For most of us, the HMRC basis period is something that will rarely grab our attention. It is simply the method by which HMRC ascertain the tax that a sole trader or partnership will be charged for a period. The rules will however be changing from April 2023 and so now might just be the opportunity to consider how this might impact your own, or your client’s taxable profits.
Current year basis to tax year basis
Let’s just remind ourselves of the existing rules. At present, an unincorporated business’ tax is calculated on the profits arising in the accounting period ending in that tax year. So for example, an accounting year to 30 June 2022, will have its profits taxed in the tax year 2022/23 (6th April 2022 to 5th April 2023). Under the new rules, the tax will be calculated on the actual profits arising in the tax year itself, rather than the accounting period ending therein. For many businesses the basis period reform will have no impact, as they already draw up accounts to either 31 March or 5 April.
HMRC’s rationale for the change, is “to create a simpler, fairer and more transparent set of rules for the allocation of trading income to tax years”. This does indeed seem to hold true in that it aligns trading income with property income and savings income, which are already taxed on a tax year basis and it will bring the payment of tax closer to the time that the profits are earned. This reasoning does however hide the fact that there will be some particularly complex rules around calculating taxable profits in the transitional year (2023/24), as we switch from the old to the new.
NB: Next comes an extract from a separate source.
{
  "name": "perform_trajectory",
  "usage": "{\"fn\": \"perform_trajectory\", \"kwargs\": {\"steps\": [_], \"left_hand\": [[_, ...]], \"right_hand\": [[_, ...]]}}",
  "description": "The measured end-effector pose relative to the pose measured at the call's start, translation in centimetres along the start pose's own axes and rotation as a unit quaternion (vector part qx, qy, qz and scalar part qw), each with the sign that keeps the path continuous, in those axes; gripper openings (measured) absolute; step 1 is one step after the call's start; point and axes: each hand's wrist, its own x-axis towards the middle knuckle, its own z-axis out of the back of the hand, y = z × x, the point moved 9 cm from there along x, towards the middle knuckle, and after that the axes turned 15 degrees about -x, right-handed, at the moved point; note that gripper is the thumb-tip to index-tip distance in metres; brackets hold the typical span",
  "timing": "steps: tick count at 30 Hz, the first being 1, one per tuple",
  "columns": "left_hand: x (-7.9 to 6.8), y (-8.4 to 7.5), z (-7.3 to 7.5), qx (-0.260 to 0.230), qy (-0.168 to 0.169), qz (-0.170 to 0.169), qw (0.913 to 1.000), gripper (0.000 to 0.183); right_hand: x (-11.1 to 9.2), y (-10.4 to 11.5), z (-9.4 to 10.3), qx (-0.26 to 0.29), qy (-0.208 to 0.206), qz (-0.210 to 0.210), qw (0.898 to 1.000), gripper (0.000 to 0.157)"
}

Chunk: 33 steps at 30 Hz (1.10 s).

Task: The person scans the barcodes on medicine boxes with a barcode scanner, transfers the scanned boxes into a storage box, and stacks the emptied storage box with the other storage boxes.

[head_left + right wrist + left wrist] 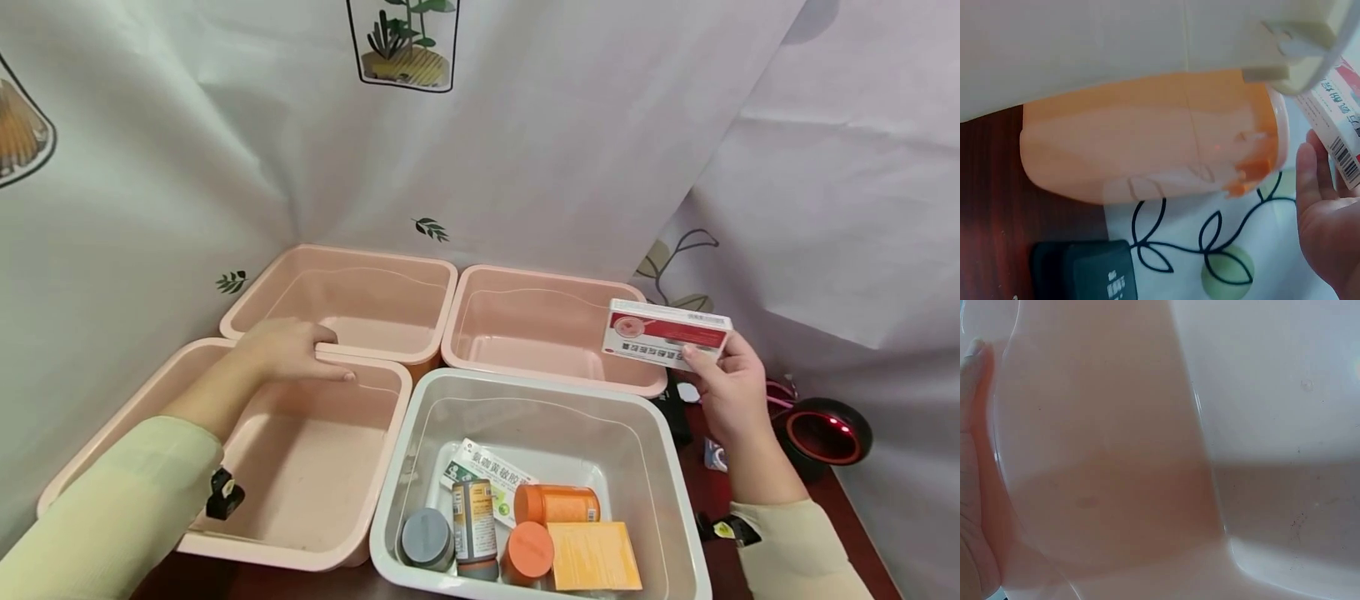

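Observation:
My right hand (731, 387) pinches a white and red medicine box (667, 335) by its right end, above the right corner of the back right pink bin (555, 382). In the right wrist view, part of the same box (1338, 119) shows at the right edge. My left hand (288, 354) holds the far rim of the front left pink bin (390, 492), thumb on the inner side, fingers over the rim. The left wrist view shows the thumb side of that hand (972, 487) along the bin's inner wall (1097, 425).
A grey-white bin (686, 508) at front holds a flat medicine box (502, 471), several bottles such as an orange one (566, 504), and a yellow box (594, 557). Another pink bin (442, 342) stands back left. A round black object (825, 437) lies right. Patterned cloth (525, 150) hangs behind.

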Motion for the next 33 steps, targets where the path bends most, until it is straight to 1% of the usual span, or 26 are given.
{"fn": "perform_trajectory", "kwargs": {"steps": [5,13,16,20,22,25,28,30,33], "left_hand": [[0.0,-0.1,0.1,0.004,0.002,-0.008,1.0,0.076],[0.0,-0.2,0.1,0.006,0.004,-0.011,0.9999,0.076],[0.0,-0.2,0.1,0.005,0.003,-0.014,0.9999,0.075],[0.1,-0.1,0.1,0.002,0.001,-0.015,0.9999,0.074],[0.2,-0.1,0.0,0.001,0.0,-0.013,0.9999,0.074],[0.2,-0.1,0.0,-0.001,0.0,-0.012,0.9999,0.073],[0.1,0.0,0.0,-0.003,-0.001,-0.008,1.0,0.074],[0.1,0.1,0.0,-0.004,-0.001,-0.007,1.0,0.075],[0.1,0.2,0.0,-0.004,0.0,-0.004,1.0,0.076]], "right_hand": [[0.7,0.2,-1.6,-0.09,0.012,0.0,0.996,0.025],[1.4,0.4,-3.5,-0.17,0.043,0.027,0.984,0.022],[1.5,0.3,-4.1,-0.175,0.055,0.021,0.983,0.021],[1.4,0.2,-4.2,-0.154,0.058,0.009,0.986,0.023],[1.4,0.2,-4.2,-0.146,0.066,0.01,0.987,0.03],[1.2,0.3,-4.5,-0.127,0.096,0.023,0.987,0.051],[0.8,0.5,-4.9,-0.129,0.127,0.039,0.983,0.067],[0.6,0.5,-4.9,-0.135,0.135,0.043,0.981,0.069],[0.2,0.5,-4.9,-0.15,0.141,0.05,0.977,0.066]]}}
The taxable profits for 2023/24 will be comprised of a basis period, made up of two parts
- a standard part, which is the 12 months following the end of the basis period for 2022/23, and
- a transition part, from the end of the standard part to 5 April 2024.
Following on from the example given earlier, a business with an accounting year to 30 June 2023, would see a basis period comprising the 12 months profits to 30 June 2023 (the standard part) and the nine months and five days profits from 1 July 2023 to 5 April 2024 (the transition part). This does therefore result in extra profits being brought into account in the transition year. The new rules do however have two possible measures to reduce and the spread the extra tax arising. Firstly, any overlap profits (from an earlier year) can be deducted from the profit and secondly, remaining transition profits can be spread over a period of up to 5 years. This article has not delved further into the complexities of calculating the taxable profits after applying both measures, however HMRC’s Business Income Manual (BIM81200) should be consulted for additional guidance.
Beyond the transitional year, business will continue to incur administrative issues with having to apportion profits each year. This may therefore be good reason to consider changing the accounting date to 31 March or 5 April, from 2023 and avoiding the need to apportion the profits (after the transition year) from two separate accounting years. Businesses who don’t change their accounting period, may also find they have a shorter time to finalise their year-end accounts. A 30th June year-end for example, would currently have 19 months before the self-assessment deadline, whereas in future this would be just seven months.